Iran juga memamerkan sentrifugal pengayaan generasi pertama bersama dengan satelit dan perangkat nanoteknologi yang diproduksi di dalam negeri – dengan janji untuk berbagi keahlian dengan negara-negara lain yang tidak terkait.
Pekan lalu, para diplomat mengatakan badan nuklir PBB membentuk tim khusus yang terdiri dari para ahli senjata dan pihak lain yang fokus secara eksklusif pada negara tersebut. Badan ini juga mendorong inspeksi yang lebih besar terhadap pangkalan militer Parchin di tenggara Teheran untuk menyelidiki kecurigaan bahwa uji coba bahan peledak dilakukan di sana yang mungkin terkait dengan pemicu senjata nuklir.
Sebuah surat terbuka kepada Ban dari Reza Pahlavi, putra mendiang mantan penguasa Iran yang digulingkan dalam Revolusi Islam, meminta Sekjen PBB untuk menarik perhatian pada “kondisi menyedihkan dari ribuan tahanan politik yang mendekam” di tahanan Iran.
“Mereka hanya punya sedikit harapan jika rezim ini disetujui oleh masyarakat internasional, dan tidak dimintai pertanggungjawaban oleh badan dunia yang penting seperti PBB,” katanya dalam surat tersebut.
Namun, peristiwa ini jelas telah membawa kesuksesan bagi Iran.
Upaya untuk meningkatkan hubungan ekonomi dengan Pakistan dan India – keduanya merupakan pasar utama minyak dan gas Iran – berjalan lancar, dan Perdana Menteri India Manmohan Singh diperkirakan akan melakukan kunjungan pertama perdana menteri India dalam lebih dari satu dekade pada hari Selasa.

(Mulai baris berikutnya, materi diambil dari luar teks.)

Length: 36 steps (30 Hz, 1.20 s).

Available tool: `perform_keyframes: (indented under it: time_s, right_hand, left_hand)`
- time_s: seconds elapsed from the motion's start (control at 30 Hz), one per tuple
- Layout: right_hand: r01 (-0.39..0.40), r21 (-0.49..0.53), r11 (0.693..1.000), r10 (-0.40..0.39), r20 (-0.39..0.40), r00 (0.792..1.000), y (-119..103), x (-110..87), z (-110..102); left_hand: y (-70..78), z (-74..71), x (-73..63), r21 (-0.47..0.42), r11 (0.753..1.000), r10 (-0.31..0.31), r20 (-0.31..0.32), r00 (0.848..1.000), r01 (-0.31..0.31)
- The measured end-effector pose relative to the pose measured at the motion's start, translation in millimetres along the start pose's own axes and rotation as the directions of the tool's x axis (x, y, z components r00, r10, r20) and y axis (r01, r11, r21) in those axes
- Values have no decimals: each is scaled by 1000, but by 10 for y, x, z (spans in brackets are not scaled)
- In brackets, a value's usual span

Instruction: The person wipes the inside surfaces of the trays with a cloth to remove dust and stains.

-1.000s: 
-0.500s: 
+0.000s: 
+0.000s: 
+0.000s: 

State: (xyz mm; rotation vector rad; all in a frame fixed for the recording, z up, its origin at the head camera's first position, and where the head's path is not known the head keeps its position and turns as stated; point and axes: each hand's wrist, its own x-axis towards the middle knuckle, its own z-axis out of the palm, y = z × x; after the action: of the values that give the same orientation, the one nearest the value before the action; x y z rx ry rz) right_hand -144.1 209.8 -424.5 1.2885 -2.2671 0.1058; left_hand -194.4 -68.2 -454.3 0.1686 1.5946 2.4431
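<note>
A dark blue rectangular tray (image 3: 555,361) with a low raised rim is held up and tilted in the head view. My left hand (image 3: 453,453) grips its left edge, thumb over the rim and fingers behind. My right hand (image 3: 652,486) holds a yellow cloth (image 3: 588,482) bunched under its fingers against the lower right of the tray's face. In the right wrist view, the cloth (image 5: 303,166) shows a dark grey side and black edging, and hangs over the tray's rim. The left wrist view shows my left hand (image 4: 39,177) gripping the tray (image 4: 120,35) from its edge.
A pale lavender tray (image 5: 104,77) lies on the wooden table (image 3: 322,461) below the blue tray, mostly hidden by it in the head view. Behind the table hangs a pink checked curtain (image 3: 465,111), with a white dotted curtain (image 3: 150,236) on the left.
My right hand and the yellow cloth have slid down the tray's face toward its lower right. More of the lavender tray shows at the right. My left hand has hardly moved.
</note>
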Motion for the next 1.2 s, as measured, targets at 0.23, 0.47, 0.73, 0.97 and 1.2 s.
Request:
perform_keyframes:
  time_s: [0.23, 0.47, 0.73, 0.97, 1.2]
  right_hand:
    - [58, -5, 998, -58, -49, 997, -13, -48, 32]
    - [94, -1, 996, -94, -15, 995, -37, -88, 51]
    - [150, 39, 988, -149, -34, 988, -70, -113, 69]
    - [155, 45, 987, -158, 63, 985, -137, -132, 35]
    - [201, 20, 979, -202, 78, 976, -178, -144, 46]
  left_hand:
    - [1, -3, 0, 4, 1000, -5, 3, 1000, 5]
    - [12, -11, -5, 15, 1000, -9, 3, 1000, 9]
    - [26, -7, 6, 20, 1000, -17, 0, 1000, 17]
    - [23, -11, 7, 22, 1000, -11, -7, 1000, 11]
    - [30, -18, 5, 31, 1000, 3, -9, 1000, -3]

India adalah konsumen minyak nomor dua bagi Iran setelah Tiongkok, dan sangat penting bagi upaya Teheran untuk mengimbangi pukulan ekonomi akibat sanksi yang telah menutup pasar minyak Eropa. Strategi inti Iran saat ini adalah mempertahankan aliran minyak ke Asia meskipun ada upaya AS untuk memblokir perdagangan tersebut.

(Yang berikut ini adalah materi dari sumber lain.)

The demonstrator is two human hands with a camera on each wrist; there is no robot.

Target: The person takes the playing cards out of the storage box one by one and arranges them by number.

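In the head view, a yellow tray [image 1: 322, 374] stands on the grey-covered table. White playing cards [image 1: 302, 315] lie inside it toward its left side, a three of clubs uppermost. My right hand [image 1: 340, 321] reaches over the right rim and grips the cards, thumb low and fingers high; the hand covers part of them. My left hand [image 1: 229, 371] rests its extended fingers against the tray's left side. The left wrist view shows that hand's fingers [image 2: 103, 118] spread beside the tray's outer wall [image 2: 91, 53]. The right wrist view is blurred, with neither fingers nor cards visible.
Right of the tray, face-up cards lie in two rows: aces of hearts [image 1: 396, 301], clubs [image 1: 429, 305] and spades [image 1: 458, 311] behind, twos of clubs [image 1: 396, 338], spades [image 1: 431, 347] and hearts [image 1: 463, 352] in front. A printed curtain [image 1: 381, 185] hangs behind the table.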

Sadegh Zibakalam, seorang profesor politik di Universitas Teheran, mengatakan bahwa meskipun Gerakan Non-Blok dapat membantu Iran dalam kasus-kasus tertentu seperti India, tujuan dari blok bersatu untuk melawan Barat akan sulit dicapai.
“Ini memberikan peluang bagi aparat diplomatik Iran untuk mencoba memperkuat hubungan,” katanya. “Tetapi upaya untuk menghidupkan kembali kelompok tersebut sia-sia. Dengan lebih dari 100 negara… banyak anggotanya memiliki pandangan yang sangat berbeda.”